Exercise brief: Restate word for word the lines of the material below, from the line with "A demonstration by" to the line with "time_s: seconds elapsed", both lines included, and no others.
Start of Records supplied
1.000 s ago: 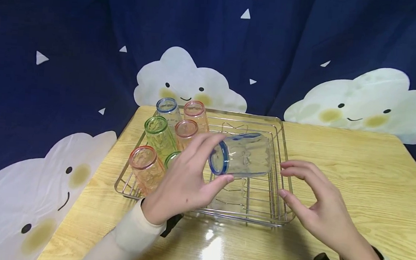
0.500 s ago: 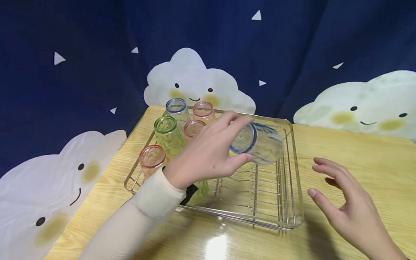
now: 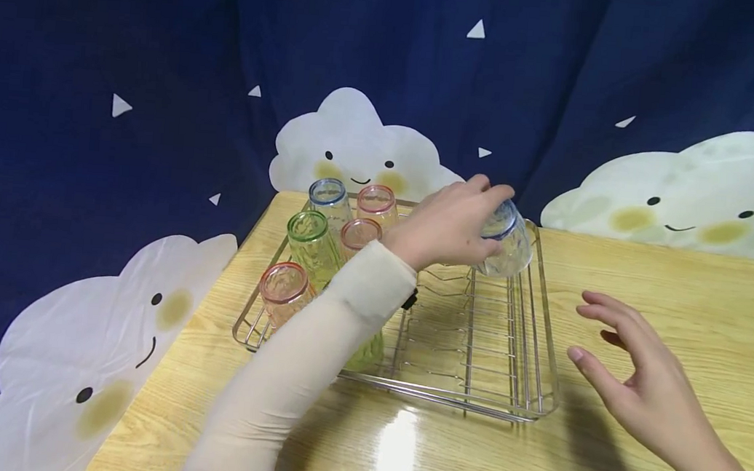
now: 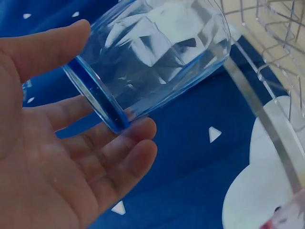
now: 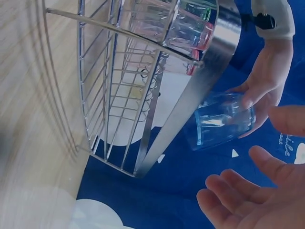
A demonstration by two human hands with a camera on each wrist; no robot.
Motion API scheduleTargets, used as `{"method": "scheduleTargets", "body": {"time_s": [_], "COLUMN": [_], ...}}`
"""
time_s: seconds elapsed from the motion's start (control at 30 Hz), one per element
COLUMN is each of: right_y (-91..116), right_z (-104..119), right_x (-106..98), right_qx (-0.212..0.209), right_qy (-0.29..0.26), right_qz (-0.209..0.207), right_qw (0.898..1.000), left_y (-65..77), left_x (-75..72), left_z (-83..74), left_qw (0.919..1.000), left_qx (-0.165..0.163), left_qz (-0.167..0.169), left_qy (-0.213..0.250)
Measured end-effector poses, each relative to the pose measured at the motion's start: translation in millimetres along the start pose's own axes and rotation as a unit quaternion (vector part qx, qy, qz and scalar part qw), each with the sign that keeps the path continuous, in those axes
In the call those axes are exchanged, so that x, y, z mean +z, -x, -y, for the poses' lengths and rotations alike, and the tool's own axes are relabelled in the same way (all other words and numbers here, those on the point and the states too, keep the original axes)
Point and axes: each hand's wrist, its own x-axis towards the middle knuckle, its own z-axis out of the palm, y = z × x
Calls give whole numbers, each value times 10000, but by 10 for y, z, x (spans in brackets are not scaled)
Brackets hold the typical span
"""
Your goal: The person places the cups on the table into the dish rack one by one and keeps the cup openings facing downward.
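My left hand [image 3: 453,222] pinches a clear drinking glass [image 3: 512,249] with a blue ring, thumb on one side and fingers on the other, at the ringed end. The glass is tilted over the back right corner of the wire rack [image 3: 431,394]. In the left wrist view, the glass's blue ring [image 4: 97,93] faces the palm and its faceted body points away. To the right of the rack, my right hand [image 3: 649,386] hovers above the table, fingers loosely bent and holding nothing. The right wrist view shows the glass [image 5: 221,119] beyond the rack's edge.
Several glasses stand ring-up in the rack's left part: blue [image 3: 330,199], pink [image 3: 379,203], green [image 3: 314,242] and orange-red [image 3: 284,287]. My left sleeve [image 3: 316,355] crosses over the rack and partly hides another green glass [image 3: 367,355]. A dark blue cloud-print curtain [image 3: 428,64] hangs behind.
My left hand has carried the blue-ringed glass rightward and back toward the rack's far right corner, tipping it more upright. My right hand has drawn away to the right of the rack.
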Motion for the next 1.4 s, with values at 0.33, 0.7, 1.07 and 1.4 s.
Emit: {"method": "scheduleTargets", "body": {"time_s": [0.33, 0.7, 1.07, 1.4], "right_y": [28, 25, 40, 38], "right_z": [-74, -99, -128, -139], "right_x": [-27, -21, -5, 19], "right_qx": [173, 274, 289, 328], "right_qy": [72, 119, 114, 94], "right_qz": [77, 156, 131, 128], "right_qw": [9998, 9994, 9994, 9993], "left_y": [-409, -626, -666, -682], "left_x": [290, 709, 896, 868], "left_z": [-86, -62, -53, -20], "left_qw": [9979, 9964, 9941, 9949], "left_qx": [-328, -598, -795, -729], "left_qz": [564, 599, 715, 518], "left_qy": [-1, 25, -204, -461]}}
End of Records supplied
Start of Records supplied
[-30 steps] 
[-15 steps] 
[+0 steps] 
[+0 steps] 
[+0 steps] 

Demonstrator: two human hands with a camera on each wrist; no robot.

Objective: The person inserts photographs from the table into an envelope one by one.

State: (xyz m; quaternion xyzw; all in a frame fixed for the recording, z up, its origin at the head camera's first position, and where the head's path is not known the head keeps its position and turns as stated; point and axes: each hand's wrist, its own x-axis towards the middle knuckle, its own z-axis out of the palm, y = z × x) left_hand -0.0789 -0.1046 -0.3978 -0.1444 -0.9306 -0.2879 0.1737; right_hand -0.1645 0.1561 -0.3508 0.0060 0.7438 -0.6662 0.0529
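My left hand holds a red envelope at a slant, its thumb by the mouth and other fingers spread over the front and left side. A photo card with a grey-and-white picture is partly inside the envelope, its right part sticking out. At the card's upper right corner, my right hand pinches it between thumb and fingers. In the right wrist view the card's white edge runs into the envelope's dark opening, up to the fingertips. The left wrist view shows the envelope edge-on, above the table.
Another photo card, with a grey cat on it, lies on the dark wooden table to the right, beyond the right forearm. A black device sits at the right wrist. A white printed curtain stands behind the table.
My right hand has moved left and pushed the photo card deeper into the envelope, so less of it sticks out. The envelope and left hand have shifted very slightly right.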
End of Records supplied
Task answer:
A demonstration by two human hands with a camera on each wrist; no robot.
Motion API scheduleTargets, used as `{"method": "scheduleTargets", "body": {"time_s": [_], "COLUMN": [_], ...}}`
"""
time_s: seconds elapsed from the motion's start (control at 30 Hz), one per element

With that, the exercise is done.